Menurut informasi, Rinsei Gen memiliki sekitar belasan ribu murid yang patuh padanya setelah kekacauan terjadi. Jon mengira, mungkin saja dirinya akan direpotkan oleh perintah penguasa itu, ribuan murid yang patuh pada segala perintah bukanlah hal yang dapat disepelekan, entah itu berperang ataupun melakukan aktivitas lainnya. Namun, hal itu tidaklah menyenangkan, bahkan Jon sendiri sempat menolak untuk diundang ke dalam guildnya. Tentunya, karena ia tidak ingin bertanggungjawab dan merasa bersalah bila ada nyawa yang melayang, apalagi keadaan akademi saat ini seolah dipenuhi cengkraman ketakutan.

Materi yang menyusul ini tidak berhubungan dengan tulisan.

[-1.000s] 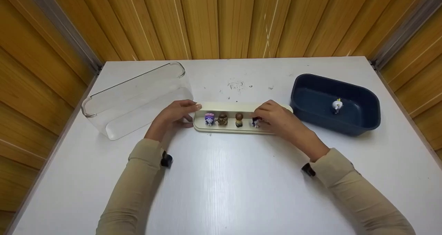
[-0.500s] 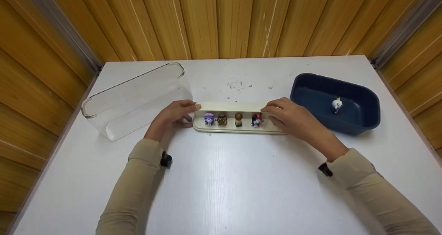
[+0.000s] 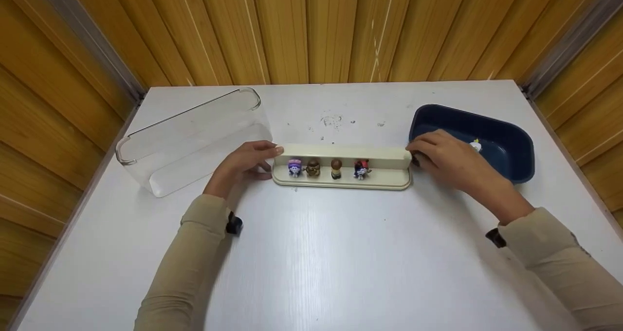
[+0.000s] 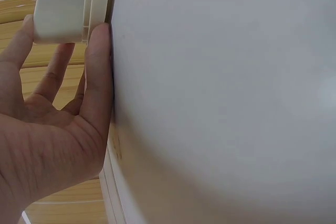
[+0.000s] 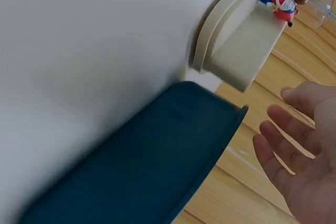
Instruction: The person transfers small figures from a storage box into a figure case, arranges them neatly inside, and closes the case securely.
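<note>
A long cream display stand (image 3: 384, 175) with an upright back lies on the white table. Its ledge bears several small toy figurines in a row: a purple one with a pink top (image 3: 295, 168), a plain brown one (image 3: 313, 168), a brown-haired one (image 3: 336, 169) and a red-capped one (image 3: 361, 169). My left hand (image 3: 250, 159) holds the stand's left end between thumb and fingers. My right hand (image 3: 450, 163) hovers between the stand's right end and the navy tub (image 3: 523, 146); its fingers are loosely bent around nothing. Inside the tub, partly hidden by that hand, is a white figurine (image 3: 475, 146).
A clear rectangular container (image 3: 194, 136), open at the top, stands on the left behind my left arm. The white table (image 3: 311, 253) reaches back to wood-patterned panels (image 3: 331, 34) on three sides. Dark marks (image 3: 332, 121) spot the tabletop behind the stand.
My right hand has let go of the red-capped figurine, leaving it upright on the stand, and has moved right to the tub's near left side. My left hand has stayed on the stand's end.
</note>
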`<action>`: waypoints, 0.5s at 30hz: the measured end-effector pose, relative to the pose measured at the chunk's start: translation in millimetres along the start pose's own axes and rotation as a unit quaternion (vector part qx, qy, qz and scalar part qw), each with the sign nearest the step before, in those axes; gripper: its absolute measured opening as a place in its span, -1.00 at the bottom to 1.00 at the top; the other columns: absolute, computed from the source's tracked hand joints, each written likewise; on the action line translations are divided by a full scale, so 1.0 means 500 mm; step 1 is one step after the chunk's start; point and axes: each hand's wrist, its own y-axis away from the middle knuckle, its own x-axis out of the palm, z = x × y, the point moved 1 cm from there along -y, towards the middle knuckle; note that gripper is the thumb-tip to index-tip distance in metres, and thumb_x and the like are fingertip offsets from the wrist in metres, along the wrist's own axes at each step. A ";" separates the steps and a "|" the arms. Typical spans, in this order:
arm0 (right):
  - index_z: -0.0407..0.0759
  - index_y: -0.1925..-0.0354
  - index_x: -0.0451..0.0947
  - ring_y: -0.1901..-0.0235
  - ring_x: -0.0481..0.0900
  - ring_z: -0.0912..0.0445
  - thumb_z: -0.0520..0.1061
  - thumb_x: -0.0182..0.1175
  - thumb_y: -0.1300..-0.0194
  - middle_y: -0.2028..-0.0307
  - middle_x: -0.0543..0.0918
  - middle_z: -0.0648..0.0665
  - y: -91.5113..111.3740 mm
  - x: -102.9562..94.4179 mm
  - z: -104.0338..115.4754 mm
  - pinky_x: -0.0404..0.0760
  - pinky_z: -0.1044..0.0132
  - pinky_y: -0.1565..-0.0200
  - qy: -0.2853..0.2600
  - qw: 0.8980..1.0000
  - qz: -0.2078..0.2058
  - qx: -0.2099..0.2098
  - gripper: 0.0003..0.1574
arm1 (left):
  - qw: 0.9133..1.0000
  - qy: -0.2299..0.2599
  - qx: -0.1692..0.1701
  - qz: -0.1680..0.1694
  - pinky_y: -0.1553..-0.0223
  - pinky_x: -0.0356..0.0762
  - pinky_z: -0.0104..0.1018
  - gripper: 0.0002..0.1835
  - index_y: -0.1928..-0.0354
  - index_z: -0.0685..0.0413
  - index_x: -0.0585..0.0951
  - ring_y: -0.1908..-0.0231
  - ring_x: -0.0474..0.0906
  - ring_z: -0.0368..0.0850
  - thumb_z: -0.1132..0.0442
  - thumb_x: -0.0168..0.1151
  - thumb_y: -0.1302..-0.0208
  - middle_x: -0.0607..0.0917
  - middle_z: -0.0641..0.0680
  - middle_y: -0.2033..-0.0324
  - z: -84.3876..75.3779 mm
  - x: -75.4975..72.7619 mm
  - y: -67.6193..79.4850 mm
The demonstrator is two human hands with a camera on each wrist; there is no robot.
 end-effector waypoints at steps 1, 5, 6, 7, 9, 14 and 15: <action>-0.19 -0.06 0.67 -0.06 0.57 -0.10 -0.31 0.30 -0.36 -0.03 0.67 -0.16 0.002 -0.004 -0.002 0.64 -0.04 -0.05 0.002 1.000 0.005 0.005 -0.69 | 1.000 0.001 -0.001 0.000 0.14 0.73 -0.28 -0.30 -0.32 -0.02 0.52 0.16 0.57 -0.06 -0.20 0.42 -0.24 0.59 0.10 -0.05 0.000 -0.001 0.000; -0.18 -0.05 0.67 -0.04 0.57 -0.10 -0.32 0.31 -0.33 -0.02 0.68 -0.17 0.008 -0.020 -0.010 0.65 -0.04 -0.01 0.010 1.000 0.011 0.013 -0.67 | 1.000 -0.007 -0.005 0.002 0.15 0.73 -0.29 -0.28 -0.36 -0.01 0.49 0.16 0.59 -0.06 -0.20 0.40 -0.26 0.60 0.11 -0.04 -0.001 -0.003 0.001; -0.18 -0.05 0.67 -0.03 0.57 -0.10 -0.32 0.32 -0.32 -0.02 0.68 -0.17 0.010 -0.023 -0.012 0.65 -0.04 0.00 0.013 1.000 0.011 0.014 -0.67 | 1.000 -0.011 -0.005 0.003 0.14 0.73 -0.29 -0.28 -0.37 -0.01 0.49 0.15 0.59 -0.06 -0.20 0.39 -0.27 0.60 0.11 -0.05 -0.002 -0.003 0.001; -0.18 -0.05 0.67 -0.03 0.57 -0.09 -0.32 0.32 -0.32 -0.02 0.68 -0.17 0.012 -0.026 -0.014 0.66 -0.03 0.00 0.015 1.000 0.012 0.014 -0.67 | 1.000 -0.017 -0.005 0.003 0.14 0.73 -0.29 -0.27 -0.38 -0.01 0.48 0.14 0.59 -0.06 -0.20 0.38 -0.28 0.60 0.12 -0.05 -0.003 -0.003 0.001; -0.19 -0.05 0.68 -0.02 0.57 -0.10 -0.32 0.34 -0.30 -0.02 0.68 -0.19 0.017 -0.032 -0.019 0.67 -0.03 0.03 0.022 1.000 0.016 0.014 -0.66 | 1.000 -0.027 -0.006 0.004 0.14 0.73 -0.29 -0.27 -0.39 -0.01 0.47 0.12 0.59 -0.05 -0.20 0.37 -0.30 0.60 0.14 -0.07 -0.005 -0.003 0.001; -0.20 -0.04 0.69 0.00 0.59 -0.13 -0.32 0.36 -0.27 -0.01 0.68 -0.23 0.027 -0.047 -0.030 0.69 -0.05 0.05 0.046 0.998 0.037 0.018 -0.65 | 0.999 -0.043 -0.004 0.007 0.14 0.72 -0.29 -0.30 -0.37 0.00 0.49 0.09 0.59 -0.03 -0.21 0.33 -0.33 0.58 0.15 -0.11 -0.009 -0.003 0.000; -0.20 -0.04 0.69 0.01 0.59 -0.13 -0.31 0.36 -0.27 0.00 0.68 -0.23 0.029 -0.049 -0.032 0.69 -0.06 0.05 0.052 0.998 0.042 0.018 -0.65 | 0.999 -0.045 -0.004 0.006 0.14 0.72 -0.29 -0.30 -0.37 0.00 0.48 0.09 0.59 -0.03 -0.21 0.33 -0.33 0.58 0.14 -0.11 -0.009 -0.003 0.000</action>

Sebelum menembus jalanan sepi akademi untuk memasuki halaman kastil, Jon sempat memerhatikan suasana bagian akademi yang kini masuk menjadi wilayah Akademi Api Gakuin. Semua yang terlihat hanyalah para lelaki yang tidak bermoral—nyaris seperti orang gila karena pertempuran kemarin—pertempuran saling membunuh satu sama lain, bukan perang seperti di arena pada umumnya, melainkan perang berdarah antar pria dan wanita. Ya, hanya perbedaan gender! Sungguh ironis!

Perang itu hanya dibedakan dengan gender di mana pria dan wanita akan saling membunuh. Bila ada wanita yang hanya diam saja alias memilih tidak ingin membunuh, itu pilihan yang buruk karena pria lain akan segera membunuhnya atau paling buruk melecehkannya. Setidaknya itu sangatlah mencolok, karena pria dan wanita sangatlah berbeda perawakannya. Adapun wanita yang selamat ataupun sekarat, mereka semua disekap dan dijadikan budak—entah untuk apa.

Ah! Lagi-lagi Jon tak mampu menahan beban pikirannya yang sudah terlanjur mengingat segala kejadian itu—meski sebenarnya tak ingin diingat.

Beberapa langkah ke depan, setelah melewati ruangan serba bertembok merah itu, mereka tiba di pintu bercat coklat. Di samping kiri dan kanannya ada obor yang menyala-nyala membuat tubuh terasa lebih hangat. Pelayan itu membuka pintu. Puluhan pasang mata seketika beralih meliriknya. Terlihat Rinsei Gen sedang duduk di kursi tahta di hadapan para pengawalnya.

"Jon, tiba juga kau. Ada yang harus kita diskusikan," lontar Rinsei Gen dengan wajah serius.